Exercise aim:
Please restate each line of the material word for word and omit any pictures.

Data:
########
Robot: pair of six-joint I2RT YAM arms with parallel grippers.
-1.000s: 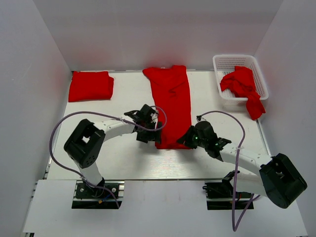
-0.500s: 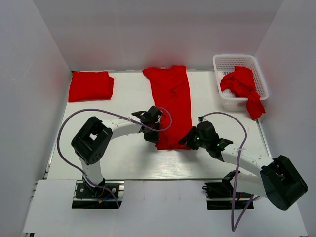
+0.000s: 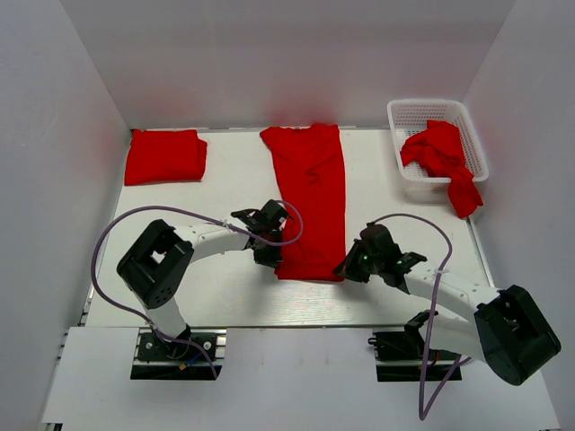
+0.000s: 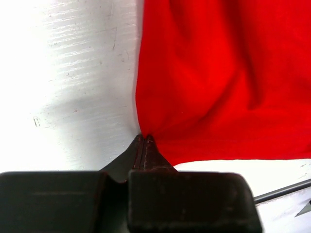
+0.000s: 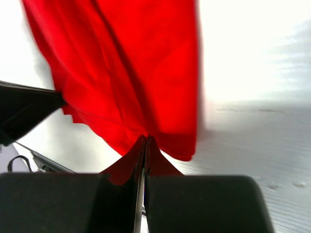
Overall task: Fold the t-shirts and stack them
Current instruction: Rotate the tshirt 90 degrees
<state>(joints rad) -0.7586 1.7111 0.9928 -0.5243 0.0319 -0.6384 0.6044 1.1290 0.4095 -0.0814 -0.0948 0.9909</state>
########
Answer to this exercise:
Robot: pair of six-joint I2RT YAM arms with parallel grippers.
-1.000s: 
-0.500s: 
+0.000s: 
+0.000s: 
+0.000s: 
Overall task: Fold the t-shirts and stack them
Current instruction: Rotate the tshirt 90 degrees
<state>(joints rad) -0.7586 1.7111 0.9928 -0.5243 0.0319 -0.6384 0.6044 1.1290 0.4095 -0.0814 -0.0948 0.9909</state>

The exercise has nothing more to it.